[Task directions]:
Within the listing below, give again exactly the lines between the one containing "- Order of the" and the one containing "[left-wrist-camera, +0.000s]", inclusive, pictures left aside.

———

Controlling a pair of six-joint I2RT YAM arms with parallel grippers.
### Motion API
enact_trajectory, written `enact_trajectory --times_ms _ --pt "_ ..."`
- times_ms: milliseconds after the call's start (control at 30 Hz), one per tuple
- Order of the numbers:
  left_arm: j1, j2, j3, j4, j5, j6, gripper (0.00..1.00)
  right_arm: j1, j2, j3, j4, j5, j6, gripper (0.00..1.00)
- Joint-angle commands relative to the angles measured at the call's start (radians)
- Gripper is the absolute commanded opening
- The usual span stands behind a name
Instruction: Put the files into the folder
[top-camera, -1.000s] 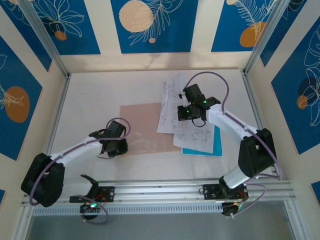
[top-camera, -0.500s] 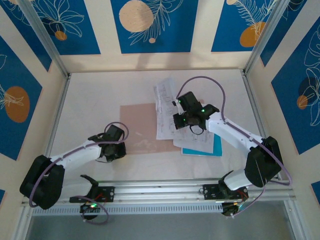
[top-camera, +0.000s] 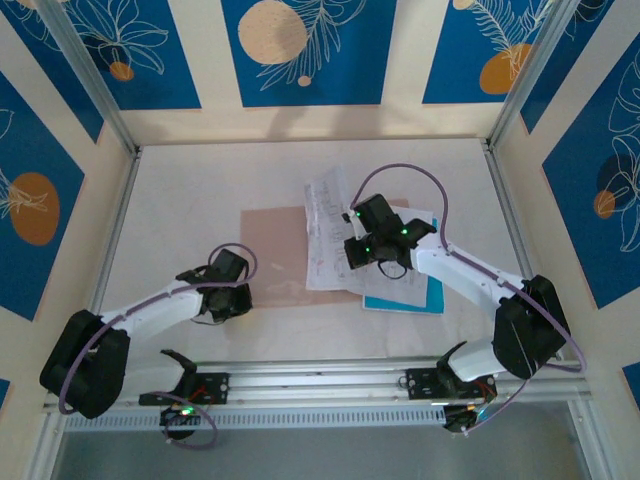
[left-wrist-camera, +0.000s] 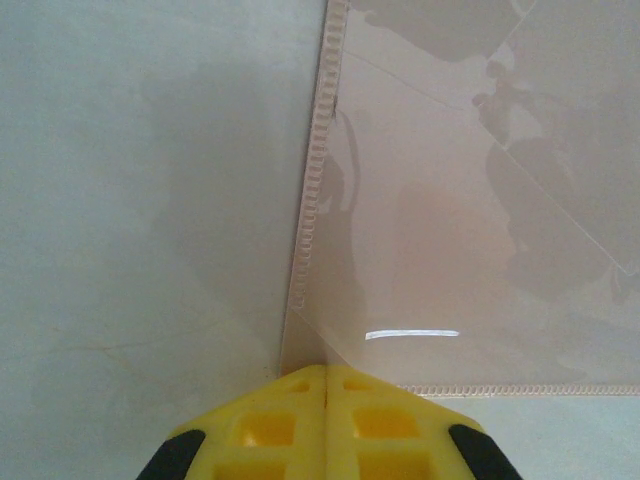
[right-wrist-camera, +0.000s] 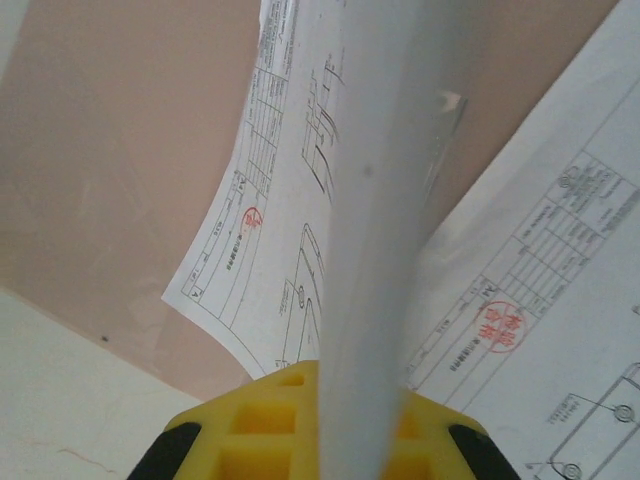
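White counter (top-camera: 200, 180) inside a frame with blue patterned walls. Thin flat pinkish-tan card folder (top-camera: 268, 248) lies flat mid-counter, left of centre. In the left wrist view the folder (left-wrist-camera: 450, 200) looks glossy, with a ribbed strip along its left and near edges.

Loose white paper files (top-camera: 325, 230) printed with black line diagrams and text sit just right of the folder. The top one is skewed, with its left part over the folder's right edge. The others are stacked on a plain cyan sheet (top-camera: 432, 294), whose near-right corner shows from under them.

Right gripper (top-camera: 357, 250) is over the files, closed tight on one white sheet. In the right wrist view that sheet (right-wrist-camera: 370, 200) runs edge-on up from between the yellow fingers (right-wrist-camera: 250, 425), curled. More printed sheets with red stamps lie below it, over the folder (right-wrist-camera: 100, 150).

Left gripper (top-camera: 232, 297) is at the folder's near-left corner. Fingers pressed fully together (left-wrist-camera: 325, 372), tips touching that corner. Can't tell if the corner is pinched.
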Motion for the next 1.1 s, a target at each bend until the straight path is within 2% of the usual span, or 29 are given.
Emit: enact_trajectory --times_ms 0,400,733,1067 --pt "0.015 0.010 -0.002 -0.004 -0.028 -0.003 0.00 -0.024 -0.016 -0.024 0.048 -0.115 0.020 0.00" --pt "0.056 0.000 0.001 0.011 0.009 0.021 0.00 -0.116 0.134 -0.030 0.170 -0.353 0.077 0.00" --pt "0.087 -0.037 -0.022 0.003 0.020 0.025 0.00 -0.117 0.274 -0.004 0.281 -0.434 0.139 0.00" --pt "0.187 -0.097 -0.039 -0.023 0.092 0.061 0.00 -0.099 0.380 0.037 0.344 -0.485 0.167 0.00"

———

[Exercise answer]:
- Order of the numbers:
  left_arm: j1, j2, j3, j4, j5, j6, gripper (0.00..1.00)
  right_arm: j1, j2, j3, j4, j5, j6, gripper (0.00..1.00)
- Joint-angle commands relative to the angles measured at the call's start (radians)
- Gripper is the absolute commanded opening
- The usual span stands behind a name
Instruction: Put the files into the folder
[top-camera, -1.000s] 
[top-camera, -0.500s] 
[top-camera, +0.000s] 
[left-wrist-camera, +0.000s] 

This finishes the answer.